Task objective: State how many lines in the following entries hold the word "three". The reply is that number only.

--- The data Enclosed Below ---

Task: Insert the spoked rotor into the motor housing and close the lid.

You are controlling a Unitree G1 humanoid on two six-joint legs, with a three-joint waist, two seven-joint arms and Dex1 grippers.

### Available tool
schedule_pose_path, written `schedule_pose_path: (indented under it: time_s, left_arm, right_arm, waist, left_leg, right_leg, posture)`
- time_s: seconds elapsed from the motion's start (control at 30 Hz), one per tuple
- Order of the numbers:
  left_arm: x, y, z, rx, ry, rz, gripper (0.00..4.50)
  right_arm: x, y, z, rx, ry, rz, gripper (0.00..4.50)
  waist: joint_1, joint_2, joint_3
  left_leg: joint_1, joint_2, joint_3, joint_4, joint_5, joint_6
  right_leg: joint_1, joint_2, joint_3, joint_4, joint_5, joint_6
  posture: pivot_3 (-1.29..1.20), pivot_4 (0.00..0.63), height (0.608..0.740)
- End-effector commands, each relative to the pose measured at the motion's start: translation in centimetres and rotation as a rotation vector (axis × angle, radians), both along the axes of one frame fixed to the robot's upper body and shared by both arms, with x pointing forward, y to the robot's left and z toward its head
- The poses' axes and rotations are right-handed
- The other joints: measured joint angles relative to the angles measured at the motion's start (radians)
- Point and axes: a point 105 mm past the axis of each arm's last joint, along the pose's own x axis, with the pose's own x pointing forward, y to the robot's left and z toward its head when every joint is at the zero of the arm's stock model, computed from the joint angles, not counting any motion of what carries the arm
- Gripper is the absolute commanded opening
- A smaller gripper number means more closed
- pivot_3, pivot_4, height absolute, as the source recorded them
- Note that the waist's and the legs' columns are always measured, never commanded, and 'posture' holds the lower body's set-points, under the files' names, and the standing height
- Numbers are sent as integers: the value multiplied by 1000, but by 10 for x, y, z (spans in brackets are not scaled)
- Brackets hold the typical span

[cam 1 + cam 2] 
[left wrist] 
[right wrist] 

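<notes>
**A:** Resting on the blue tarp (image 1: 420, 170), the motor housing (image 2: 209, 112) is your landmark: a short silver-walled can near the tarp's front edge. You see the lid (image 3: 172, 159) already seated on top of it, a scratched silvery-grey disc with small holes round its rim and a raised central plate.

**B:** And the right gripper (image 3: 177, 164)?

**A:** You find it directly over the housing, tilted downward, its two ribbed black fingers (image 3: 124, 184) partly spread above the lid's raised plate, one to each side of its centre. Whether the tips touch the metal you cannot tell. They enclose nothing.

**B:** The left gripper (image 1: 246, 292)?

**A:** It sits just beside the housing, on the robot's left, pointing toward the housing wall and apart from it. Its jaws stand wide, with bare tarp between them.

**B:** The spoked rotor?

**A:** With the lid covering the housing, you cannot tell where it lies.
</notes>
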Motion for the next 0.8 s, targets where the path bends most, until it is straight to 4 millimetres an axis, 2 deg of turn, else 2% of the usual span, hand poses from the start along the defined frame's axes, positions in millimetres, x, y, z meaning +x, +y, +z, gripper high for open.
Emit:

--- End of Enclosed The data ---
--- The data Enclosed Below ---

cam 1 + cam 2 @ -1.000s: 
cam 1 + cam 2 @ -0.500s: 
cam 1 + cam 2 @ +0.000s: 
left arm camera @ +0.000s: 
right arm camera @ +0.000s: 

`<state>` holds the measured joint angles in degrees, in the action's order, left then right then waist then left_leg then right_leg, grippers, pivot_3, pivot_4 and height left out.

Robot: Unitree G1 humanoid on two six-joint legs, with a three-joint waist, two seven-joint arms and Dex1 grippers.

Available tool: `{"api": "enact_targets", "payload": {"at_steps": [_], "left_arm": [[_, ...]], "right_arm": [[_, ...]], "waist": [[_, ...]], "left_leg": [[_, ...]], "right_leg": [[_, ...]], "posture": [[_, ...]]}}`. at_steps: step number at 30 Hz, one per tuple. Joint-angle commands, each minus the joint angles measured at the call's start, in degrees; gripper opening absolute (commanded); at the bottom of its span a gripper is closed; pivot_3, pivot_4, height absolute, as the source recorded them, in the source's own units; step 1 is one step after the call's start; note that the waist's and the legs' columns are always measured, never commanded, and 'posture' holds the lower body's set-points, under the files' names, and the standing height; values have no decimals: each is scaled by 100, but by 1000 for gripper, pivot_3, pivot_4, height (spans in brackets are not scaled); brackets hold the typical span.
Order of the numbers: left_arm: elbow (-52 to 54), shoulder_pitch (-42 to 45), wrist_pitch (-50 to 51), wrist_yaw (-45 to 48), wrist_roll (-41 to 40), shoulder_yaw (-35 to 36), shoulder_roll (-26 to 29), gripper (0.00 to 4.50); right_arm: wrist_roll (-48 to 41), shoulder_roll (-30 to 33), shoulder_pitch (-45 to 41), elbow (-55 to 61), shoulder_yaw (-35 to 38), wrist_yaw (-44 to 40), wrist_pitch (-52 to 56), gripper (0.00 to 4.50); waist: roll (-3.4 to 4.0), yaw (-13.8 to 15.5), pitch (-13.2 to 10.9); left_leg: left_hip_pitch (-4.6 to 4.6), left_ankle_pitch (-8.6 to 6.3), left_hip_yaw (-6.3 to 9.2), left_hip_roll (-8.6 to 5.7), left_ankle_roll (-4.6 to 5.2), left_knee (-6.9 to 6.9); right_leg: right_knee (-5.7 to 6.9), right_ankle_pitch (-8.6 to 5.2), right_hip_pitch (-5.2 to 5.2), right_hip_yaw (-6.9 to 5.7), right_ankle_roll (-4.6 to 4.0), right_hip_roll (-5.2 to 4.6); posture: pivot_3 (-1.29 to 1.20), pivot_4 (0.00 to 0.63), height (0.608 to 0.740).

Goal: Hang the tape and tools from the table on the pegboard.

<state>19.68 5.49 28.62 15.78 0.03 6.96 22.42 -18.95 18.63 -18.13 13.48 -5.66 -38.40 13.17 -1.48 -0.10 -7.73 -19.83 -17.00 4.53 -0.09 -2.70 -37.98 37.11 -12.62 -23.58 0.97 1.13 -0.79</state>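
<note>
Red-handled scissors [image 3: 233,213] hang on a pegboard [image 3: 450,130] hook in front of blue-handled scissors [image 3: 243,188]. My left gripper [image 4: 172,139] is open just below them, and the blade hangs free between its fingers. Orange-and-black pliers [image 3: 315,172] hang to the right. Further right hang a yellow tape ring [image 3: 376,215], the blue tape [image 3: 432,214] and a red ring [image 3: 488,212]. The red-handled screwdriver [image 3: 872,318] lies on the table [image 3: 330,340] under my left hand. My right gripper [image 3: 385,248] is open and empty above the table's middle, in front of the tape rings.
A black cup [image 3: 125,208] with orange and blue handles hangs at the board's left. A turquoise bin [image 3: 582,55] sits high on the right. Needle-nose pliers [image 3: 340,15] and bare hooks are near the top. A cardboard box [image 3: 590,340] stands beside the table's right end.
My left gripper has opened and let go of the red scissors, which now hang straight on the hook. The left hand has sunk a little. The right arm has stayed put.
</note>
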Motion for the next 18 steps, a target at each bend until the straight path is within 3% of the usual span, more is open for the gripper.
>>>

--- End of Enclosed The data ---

Solution: 2